Count the lines in the records below that contain the word "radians", and give only that number.
::: Input
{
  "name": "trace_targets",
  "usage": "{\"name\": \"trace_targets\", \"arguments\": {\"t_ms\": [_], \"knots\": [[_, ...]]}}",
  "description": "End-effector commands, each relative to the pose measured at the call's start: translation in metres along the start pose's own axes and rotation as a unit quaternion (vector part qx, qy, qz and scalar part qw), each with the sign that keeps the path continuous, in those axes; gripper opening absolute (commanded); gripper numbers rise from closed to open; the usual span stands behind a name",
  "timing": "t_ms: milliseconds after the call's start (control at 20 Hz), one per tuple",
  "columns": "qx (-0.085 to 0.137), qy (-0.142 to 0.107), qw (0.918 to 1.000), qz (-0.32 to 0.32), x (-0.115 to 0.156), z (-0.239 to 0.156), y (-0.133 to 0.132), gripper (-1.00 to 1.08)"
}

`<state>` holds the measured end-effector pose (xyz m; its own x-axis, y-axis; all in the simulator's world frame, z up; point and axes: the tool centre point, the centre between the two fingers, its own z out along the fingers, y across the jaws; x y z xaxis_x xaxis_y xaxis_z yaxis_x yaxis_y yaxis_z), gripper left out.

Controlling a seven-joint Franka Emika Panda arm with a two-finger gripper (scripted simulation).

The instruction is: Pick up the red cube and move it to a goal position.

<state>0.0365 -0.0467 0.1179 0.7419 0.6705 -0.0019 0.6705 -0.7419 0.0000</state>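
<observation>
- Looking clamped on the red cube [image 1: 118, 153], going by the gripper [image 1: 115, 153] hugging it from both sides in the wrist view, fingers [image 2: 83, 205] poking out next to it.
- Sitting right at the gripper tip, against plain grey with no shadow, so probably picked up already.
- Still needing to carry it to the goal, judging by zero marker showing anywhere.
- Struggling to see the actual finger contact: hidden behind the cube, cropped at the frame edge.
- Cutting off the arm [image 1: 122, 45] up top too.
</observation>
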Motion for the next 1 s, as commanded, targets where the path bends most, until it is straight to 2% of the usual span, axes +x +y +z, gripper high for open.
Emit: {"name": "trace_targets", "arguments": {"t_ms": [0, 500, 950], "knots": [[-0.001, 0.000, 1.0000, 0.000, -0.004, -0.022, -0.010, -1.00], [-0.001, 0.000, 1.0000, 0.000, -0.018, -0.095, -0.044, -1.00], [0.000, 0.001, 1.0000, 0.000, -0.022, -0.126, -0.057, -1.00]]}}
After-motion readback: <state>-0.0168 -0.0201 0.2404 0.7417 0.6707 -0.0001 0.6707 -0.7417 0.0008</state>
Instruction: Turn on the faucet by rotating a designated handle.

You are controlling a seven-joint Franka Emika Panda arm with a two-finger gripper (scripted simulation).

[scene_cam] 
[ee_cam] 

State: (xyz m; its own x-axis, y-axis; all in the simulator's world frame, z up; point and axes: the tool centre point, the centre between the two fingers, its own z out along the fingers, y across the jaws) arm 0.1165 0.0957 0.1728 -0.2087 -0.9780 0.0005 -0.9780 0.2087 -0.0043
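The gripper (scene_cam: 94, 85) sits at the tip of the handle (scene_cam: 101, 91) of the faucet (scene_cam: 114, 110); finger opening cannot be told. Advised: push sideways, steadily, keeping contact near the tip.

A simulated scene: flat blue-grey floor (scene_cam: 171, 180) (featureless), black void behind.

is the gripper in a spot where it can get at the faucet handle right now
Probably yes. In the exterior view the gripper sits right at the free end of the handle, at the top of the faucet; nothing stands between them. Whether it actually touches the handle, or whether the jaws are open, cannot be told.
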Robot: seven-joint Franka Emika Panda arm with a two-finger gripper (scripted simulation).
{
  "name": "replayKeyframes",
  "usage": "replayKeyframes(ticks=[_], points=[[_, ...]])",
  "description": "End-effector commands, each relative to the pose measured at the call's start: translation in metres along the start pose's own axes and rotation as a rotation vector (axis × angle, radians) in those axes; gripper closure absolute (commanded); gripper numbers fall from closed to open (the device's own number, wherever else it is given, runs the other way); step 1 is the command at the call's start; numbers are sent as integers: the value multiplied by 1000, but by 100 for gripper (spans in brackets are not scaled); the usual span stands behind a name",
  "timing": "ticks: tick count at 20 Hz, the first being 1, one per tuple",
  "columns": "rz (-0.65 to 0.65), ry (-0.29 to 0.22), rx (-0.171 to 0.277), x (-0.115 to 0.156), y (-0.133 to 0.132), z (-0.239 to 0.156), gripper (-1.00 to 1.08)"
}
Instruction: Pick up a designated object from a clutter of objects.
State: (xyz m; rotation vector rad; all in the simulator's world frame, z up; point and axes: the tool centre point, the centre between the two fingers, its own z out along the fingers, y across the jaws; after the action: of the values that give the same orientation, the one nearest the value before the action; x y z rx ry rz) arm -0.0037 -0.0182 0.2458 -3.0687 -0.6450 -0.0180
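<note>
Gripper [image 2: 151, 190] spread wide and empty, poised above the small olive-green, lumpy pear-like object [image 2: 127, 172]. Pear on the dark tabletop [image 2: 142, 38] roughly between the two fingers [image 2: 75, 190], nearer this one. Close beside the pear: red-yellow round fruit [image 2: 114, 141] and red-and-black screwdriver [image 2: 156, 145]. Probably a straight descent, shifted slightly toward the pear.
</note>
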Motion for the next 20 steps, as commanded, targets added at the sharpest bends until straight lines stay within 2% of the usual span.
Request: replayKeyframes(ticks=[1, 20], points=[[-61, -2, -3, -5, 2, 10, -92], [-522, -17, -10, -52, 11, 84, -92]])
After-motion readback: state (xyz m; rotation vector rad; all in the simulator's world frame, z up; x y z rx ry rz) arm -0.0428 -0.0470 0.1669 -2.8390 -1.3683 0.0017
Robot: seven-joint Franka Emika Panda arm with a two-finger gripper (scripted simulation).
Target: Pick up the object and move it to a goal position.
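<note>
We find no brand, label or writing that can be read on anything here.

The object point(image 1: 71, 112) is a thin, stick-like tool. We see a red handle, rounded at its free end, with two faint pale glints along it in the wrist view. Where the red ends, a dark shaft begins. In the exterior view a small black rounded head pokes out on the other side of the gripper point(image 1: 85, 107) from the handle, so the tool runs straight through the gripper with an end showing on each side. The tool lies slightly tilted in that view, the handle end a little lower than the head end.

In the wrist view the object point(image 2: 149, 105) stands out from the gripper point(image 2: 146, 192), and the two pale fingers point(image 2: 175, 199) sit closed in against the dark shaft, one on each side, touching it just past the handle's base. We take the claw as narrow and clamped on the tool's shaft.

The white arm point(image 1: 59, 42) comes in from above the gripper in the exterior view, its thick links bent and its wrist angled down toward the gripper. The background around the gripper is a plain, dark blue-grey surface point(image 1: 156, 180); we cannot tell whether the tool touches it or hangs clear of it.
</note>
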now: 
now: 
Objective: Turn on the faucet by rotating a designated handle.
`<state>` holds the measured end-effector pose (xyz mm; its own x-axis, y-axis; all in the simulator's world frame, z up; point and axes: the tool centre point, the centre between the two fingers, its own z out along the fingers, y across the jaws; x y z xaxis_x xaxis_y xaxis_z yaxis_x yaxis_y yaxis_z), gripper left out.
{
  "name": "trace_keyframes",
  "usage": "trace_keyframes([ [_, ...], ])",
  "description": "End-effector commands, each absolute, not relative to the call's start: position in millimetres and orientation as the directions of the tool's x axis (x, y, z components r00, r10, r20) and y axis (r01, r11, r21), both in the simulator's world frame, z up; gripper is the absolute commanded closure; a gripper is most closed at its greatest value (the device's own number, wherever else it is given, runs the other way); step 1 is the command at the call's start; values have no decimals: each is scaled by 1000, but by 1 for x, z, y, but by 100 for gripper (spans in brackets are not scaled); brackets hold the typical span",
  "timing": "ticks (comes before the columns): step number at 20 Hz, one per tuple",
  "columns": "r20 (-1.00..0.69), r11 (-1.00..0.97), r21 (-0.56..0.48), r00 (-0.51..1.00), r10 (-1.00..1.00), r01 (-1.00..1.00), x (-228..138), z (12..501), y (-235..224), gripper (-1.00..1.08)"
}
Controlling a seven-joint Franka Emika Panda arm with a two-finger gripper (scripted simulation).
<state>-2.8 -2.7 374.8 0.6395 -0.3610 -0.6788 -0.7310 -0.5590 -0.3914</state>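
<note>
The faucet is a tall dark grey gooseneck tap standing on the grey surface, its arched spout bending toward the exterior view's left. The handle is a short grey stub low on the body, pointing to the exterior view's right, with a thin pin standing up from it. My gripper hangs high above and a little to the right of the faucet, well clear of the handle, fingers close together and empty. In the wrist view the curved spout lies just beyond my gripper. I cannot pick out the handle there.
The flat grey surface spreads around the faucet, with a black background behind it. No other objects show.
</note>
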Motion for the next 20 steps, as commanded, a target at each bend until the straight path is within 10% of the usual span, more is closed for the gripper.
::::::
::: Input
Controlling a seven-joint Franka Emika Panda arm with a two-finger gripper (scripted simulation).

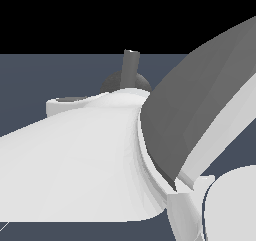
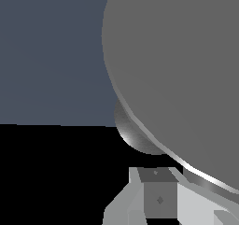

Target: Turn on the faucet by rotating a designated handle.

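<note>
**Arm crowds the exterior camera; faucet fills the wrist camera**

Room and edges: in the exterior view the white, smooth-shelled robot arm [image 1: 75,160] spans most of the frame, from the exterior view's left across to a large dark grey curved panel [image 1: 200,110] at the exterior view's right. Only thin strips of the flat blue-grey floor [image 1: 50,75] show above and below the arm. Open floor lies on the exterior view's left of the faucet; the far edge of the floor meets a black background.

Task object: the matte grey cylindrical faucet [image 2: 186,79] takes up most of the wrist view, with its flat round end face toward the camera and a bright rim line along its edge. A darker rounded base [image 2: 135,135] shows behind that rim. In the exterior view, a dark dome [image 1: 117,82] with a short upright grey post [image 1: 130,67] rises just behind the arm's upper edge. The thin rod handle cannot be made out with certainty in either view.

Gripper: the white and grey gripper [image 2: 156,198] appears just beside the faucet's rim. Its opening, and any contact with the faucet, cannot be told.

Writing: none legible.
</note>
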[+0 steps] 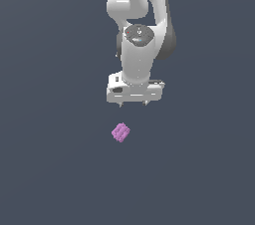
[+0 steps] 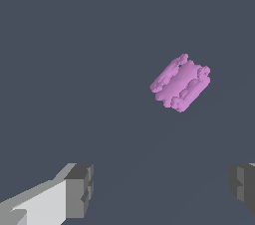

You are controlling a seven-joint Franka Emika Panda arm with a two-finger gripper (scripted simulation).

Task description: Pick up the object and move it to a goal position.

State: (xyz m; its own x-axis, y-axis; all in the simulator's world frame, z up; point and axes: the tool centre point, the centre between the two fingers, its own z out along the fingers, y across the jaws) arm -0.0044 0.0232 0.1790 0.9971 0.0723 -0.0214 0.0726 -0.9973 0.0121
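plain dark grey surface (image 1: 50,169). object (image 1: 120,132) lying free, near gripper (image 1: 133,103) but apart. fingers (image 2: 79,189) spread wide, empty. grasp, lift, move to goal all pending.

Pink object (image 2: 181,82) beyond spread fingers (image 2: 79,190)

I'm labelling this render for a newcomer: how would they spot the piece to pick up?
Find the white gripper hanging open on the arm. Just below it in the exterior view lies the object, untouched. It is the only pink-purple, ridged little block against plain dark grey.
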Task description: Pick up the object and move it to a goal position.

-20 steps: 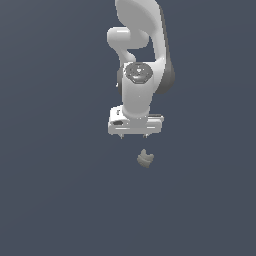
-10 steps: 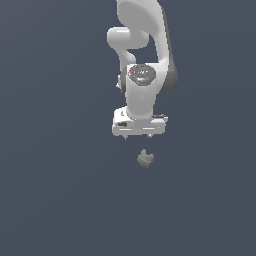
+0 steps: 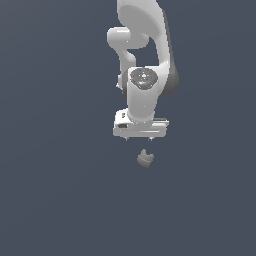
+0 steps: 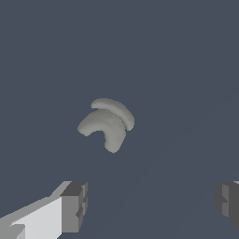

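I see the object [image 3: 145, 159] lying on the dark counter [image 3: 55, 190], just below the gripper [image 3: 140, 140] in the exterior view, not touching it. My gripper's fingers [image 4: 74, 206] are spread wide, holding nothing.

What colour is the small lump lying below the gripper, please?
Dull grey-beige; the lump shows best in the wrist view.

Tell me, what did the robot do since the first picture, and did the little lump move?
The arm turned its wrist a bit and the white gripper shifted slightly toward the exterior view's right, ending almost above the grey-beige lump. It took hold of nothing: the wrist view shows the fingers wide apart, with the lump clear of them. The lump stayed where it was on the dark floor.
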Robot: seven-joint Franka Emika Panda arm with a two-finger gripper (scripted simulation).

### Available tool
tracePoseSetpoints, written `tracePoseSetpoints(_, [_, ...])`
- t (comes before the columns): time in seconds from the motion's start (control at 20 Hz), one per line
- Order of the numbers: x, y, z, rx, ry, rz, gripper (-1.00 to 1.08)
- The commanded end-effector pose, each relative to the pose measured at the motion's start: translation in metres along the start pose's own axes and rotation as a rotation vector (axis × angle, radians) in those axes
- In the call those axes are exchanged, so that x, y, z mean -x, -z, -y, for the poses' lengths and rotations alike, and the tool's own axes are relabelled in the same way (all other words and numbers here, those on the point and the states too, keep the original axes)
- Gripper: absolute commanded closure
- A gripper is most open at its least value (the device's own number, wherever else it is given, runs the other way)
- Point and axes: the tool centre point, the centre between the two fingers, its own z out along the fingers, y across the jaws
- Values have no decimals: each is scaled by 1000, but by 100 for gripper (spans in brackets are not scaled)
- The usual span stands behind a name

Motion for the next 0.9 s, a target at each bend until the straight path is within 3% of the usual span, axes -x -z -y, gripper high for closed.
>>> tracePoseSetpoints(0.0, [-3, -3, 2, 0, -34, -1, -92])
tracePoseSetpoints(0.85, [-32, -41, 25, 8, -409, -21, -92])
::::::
Response
2